I’m lucky enough to have most of my tuition covered by financial aid. Without financial aid, some of us admittedly couldn’t even dream of attending NSU. As a private university, NSU is as expensive as it gets ― you’ll be lucky to keep your arms and legs after Razor’s done with you.
But why, I beg, is it so difficult to get financial aid? I’ve had enough trouble with NSU’s financial aid process to know that to get help, you have to put in a lot of effort. You fill out your FAFSA ― God forbid there’s an error on it ― and you get a letter in the mail detailing what NSU is offering you in scholarships, grants and loans. You accept all of the above, to find out that it still doesn’t cover everything. So you go to the One-Stop Shop to get some advice and, hopefully, some assistance. Spoiler alert: you get neither.
For all your hard work in high school ― maintaining high grades and accumulating community service hours ― the payoff isn’t exactly great. If you expect to get financial aid from NSU, you’re gonna have a bad time.
My first experience with the Office of Student Financial Assistance was through the 24/7 University Call Center. Once I called, I waited 30 minutes, which is understandable given the number of students who receive, and, presumably have problems with, financial aid. I was missing documents, and there were errors on my FAFSA, so I had to do several things to get the funding I needed to attend NSU.
I made countless phone calls and several trips back and forth from Boynton Beach to Davie over one of the errors on my FAFSA that for some reason wasn’t fixable, just to make sure my financial aid wasn’t jeopardized. The staff at the office was helpful, kind and understanding, but that’s about where the compliments end. As a first-time student at NSU, to say I’m dissatisfied with OSFA is a gross understatement.

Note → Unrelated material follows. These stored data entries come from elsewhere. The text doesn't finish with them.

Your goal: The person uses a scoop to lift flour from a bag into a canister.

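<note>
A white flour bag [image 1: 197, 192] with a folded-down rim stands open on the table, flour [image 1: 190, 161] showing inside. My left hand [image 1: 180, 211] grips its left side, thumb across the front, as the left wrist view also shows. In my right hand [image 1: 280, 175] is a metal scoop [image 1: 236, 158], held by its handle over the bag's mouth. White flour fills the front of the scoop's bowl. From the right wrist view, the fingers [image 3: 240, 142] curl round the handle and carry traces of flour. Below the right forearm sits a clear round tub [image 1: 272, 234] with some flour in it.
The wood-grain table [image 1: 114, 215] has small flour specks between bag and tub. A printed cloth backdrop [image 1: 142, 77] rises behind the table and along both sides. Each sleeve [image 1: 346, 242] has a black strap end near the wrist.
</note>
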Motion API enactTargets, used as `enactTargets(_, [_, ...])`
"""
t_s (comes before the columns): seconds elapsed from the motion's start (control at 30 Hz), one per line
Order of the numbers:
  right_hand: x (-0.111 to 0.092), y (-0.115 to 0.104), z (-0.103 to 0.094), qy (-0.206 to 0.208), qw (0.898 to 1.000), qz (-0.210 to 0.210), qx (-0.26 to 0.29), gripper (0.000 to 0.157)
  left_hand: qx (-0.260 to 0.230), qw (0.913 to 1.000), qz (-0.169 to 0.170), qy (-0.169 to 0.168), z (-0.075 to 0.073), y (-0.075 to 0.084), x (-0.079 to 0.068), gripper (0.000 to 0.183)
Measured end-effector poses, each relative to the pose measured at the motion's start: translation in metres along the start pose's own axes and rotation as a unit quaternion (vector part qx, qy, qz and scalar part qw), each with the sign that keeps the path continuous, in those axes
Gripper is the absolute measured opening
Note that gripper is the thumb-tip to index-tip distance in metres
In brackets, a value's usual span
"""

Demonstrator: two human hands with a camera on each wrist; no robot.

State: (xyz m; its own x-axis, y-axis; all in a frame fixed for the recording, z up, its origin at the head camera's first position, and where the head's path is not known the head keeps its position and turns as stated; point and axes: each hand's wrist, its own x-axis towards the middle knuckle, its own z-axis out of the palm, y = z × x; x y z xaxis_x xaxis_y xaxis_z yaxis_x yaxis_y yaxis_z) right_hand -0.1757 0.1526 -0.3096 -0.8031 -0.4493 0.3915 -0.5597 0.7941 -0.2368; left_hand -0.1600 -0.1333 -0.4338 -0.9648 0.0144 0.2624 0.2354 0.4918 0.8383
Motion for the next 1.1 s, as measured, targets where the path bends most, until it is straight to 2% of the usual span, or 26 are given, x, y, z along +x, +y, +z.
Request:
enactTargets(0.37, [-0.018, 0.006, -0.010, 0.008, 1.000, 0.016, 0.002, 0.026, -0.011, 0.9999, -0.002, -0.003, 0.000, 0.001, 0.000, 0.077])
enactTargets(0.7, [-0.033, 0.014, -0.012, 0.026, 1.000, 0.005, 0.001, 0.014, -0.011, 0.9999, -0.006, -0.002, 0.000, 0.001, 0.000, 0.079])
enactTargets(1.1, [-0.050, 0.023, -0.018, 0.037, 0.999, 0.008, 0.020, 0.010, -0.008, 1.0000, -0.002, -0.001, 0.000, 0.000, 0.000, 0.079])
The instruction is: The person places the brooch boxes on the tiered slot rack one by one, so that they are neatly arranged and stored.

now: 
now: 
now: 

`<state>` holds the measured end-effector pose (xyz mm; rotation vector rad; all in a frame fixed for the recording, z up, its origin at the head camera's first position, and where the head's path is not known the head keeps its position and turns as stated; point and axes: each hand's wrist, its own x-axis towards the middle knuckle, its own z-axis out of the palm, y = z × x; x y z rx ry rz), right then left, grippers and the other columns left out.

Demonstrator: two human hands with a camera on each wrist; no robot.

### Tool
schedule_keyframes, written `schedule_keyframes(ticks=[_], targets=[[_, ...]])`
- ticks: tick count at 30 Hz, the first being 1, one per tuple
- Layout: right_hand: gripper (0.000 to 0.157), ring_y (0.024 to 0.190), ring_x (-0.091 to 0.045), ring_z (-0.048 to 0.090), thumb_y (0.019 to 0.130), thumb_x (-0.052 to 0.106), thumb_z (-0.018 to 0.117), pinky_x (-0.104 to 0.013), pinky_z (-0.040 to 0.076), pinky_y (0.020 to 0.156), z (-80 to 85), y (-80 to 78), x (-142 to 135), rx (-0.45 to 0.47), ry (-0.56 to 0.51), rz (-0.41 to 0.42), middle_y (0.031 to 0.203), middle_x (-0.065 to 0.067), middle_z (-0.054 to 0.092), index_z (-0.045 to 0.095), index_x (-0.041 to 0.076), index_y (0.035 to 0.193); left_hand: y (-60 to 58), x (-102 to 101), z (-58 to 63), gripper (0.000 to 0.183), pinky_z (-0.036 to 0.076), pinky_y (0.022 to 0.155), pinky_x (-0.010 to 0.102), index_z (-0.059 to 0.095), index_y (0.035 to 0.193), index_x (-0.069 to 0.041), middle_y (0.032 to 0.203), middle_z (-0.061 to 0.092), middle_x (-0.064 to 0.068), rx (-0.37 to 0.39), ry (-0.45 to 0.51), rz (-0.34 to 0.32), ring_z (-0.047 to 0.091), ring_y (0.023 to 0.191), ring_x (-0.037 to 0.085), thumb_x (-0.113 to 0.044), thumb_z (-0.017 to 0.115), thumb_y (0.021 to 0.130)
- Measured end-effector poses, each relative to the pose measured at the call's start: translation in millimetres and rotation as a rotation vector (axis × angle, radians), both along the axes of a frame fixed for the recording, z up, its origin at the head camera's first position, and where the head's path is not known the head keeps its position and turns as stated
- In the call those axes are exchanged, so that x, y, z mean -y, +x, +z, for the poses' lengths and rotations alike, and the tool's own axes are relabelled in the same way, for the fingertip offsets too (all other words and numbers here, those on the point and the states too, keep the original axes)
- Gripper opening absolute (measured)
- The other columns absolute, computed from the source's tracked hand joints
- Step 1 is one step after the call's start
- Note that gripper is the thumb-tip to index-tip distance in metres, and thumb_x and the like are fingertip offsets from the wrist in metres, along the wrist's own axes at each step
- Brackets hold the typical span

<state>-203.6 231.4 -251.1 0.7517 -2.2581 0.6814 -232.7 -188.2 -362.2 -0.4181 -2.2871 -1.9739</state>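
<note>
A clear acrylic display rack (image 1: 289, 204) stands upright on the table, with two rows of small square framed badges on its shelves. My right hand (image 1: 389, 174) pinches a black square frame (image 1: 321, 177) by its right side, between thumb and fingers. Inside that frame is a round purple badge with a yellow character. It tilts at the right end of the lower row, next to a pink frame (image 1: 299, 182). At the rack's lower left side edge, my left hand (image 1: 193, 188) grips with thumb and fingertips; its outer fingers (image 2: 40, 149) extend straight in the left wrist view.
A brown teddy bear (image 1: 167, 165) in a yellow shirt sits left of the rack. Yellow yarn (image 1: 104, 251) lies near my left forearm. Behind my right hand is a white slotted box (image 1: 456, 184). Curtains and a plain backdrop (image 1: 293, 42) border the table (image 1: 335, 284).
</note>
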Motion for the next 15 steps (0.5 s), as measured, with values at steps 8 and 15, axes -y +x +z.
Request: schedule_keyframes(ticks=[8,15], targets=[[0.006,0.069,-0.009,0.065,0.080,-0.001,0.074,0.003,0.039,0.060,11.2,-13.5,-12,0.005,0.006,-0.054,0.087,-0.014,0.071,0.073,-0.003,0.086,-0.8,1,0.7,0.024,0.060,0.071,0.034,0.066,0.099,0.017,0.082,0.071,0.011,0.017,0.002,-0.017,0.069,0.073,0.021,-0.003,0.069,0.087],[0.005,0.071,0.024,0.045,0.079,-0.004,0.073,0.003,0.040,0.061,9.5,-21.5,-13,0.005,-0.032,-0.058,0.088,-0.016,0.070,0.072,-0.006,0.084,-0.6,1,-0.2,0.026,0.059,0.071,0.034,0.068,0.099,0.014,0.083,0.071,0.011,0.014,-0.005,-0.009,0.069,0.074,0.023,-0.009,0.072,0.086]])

I realized that if I wanted anything to get done, I’d have to do some intense harassing first. As is the norm with financial aid, there are an overwhelming number of forms that need to be filled out. SharkLink will tell you exactly which ones are missing, so when I needed to complete them, I did. Yet my financial aid wasn’t ready to be disbursed until I made a personal visit to OFSA to say, “Yes. Yes, I did the forms and faxed them to you.”
More recently, a hold was put on my account because of my outstanding balance. Holds like this are normal. However, it was unfair because I was told that there would be no consequences if I didn’t pay upfront. After several, what felt like thousand, phone calls and a fruitless visit to One-Stop Shop, the hold was removed ― and not after the visit, as I was told it would be, but after I paid the balance.
Why not just say, “Yes, you can register for classes, but be careful because a hold will be placed on your account, and there’s a $100 late fee.” But no, it’s, “Let’s not say anything about the hold and neglect to inform her of various payment plans so she has to empty her savings account to lift the hold.”
Every financial aid counselor will tell you something different about your financial aid or how to get more financial aid or what you need to do to keep your financial aid. What the office needs to understand is that I’m not looking for a gazillion opinions. And after they all tell you something different, it’s either wrong or there’s another important aspect they left out – like the fact that they’ll let you register for classes if your balance is below $1,000, but a hold will be placed on your account if you don’t pay it at the beginning of the semester. The counselors do their best to help, but what they need is a consolidated plan to help students, not each person telling a different story.
I never knew that loan amounts are based on the number of credit hours completed. To be completely honest, I have no idea if it’s even true. But why not tell me this in the beginning, since I carried credit from high school, so that I could plan accordingly? But I guess it’s not important, and, after all, I see no evidence of coordination with the Undergraduate Academic Advising Center, which is just upstairs.
It’s so difficult to get the help that you need that it doesn’t seem worth it in the end. Yeah, I’m paying a lot more to say that I went to the prestigious institution that is NSU, but it’s double the effort. I shouldn’t have to kill myself with schoolwork and, on top of that, kill myself to receive financial aid because the advice I get is either useless or wrong. If students didn’t need help understanding the ins and outs of the financial aid process, then there would be no need for OSFA in the first place. I go to the office to speak with a counselor because they’re the experts, not me. It’s not my job.
For what it’s worth, OSFA does help, but my problem is that most of the effort I put in with them goes to waste when it shouldn’t be that difficult to help students achieve their goals in the first place. Let’s face it, I could go to another school for a lot less and maybe even get a better education out of it because I’m not weighed down by overpriced tuition and inconsistent and inefficient “help.”
If NSU wants to keep those retention rates up and expand them, then there needs to be a simpler, streamlined process for students to deal with financial aid. The goal of OFSA should be to ease the burden of paying sky-high NSU tuition, housing and fees, not to add unnecessary stress.